Eran casi las cuatro de la mañana cuando me despertó el timbre del teléfono celular (sí, ése por el que no podía llamar gracias a la “eficiencia” de Telefónica). A ésa hora una llamada suele asustar.

Respondí y escuché una voz agitada y llorosa que me decía que le habían encontrado droga y que por favor le ayudara. Hablaba entrecortada y atropelladamente. Yo, que tenía una reunión a las 9.00 con un amigo que llegaba del extranjero, me sobresalté. Todo puede pasar en un aeropuerto…

Terminé de espejarme y pensé rápidamente (siempre con la mente puesta en mi amigo) que la droga SALE del Perú, pero no ENTRA. Fué entonces cuando el desesperado interlocutor me dijo que había un mayor que le ofrecía un “arreglo” y de inmediato me pasó a alguien que con voz autoritaria se presentó como el mayor X , de la comisaría de Monserrate y me preguntó quién era yo.

Despierto totalmente, le dije que no entendía qué tenía que hacer ésa comisaría con el aeropuerto.  Cerré la comunicación y apagué el celular.

El sueño se había ido y comenté el incidente con Alicia.

Claro, habían tratado de estafarme seguramente. Yo leí hace algún tiempo sobre el tema y los pedidos de compras de tarjetas telefónicas para transferir saldos como  “arreglo”  y mi cerebro, con la información y los datos que tenía, procesó  y encendió la luz de alarma.

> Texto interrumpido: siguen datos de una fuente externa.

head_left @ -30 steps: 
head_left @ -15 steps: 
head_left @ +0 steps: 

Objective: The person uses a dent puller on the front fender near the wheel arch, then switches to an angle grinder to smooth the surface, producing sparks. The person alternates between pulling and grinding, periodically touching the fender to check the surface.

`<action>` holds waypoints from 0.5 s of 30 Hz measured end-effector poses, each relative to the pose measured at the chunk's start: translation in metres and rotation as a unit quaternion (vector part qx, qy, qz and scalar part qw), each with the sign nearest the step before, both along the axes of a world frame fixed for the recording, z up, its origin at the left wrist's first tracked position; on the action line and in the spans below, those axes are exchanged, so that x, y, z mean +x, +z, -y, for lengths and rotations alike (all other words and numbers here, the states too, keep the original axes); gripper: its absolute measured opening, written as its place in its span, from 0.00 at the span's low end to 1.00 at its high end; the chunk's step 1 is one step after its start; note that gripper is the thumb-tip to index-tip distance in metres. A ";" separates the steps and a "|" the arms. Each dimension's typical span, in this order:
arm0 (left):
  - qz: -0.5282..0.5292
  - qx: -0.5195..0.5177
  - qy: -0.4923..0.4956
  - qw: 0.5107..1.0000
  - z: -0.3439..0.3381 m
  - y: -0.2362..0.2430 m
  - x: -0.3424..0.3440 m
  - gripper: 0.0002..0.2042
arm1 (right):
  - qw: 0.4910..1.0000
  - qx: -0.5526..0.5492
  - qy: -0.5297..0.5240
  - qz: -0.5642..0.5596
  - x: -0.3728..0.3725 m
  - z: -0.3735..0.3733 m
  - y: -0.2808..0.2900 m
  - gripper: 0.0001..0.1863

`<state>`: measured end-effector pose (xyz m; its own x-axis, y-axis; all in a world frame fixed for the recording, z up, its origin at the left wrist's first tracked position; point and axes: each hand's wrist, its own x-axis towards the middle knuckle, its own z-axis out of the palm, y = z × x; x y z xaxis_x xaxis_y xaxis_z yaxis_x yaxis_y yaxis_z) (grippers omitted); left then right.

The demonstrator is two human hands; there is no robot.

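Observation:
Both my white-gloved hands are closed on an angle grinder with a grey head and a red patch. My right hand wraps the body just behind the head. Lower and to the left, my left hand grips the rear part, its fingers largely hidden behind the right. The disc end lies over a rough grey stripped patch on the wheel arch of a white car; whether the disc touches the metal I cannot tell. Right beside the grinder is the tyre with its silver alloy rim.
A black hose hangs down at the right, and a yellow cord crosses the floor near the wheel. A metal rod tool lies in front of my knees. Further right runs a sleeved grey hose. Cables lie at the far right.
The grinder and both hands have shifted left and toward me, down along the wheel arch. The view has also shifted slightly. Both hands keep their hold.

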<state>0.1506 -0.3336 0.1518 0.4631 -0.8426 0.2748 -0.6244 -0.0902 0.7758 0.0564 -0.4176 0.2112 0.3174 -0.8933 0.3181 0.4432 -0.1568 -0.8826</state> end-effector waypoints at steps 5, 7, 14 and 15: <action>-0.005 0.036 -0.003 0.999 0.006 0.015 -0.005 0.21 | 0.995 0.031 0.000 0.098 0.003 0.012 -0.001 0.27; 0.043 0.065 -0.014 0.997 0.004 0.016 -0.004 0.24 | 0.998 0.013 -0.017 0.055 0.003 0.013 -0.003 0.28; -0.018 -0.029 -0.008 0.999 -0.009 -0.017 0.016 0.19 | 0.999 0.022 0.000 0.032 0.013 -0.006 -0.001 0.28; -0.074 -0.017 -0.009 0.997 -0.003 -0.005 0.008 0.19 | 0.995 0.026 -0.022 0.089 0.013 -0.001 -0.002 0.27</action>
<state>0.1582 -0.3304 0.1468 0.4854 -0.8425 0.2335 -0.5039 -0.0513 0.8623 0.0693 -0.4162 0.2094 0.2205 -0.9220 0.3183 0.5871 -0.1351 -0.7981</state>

Actué casi en automático, gracias a la información y a un procesamiento veloz y correcto. Gracias a ésa maraviilla llamada cerebro y a la que damos tan poca pelota. Tan poca que un deporte bastante popular consiste en golpearlo repetidamente hasta que el idividuo quede “groggy”  o  “knock out”; es decir, se desoriente totalmente o pierda conciencia.

A mi me salvó de ser estafado, a otros los salva de morir. Produce sinfonías, novelas, pinturas, películas y cuanta cosa existe. Produce magia. Y hay personas que buscan destruir su propio cerebro. Buscan elimiar su yo. No lo entiendo.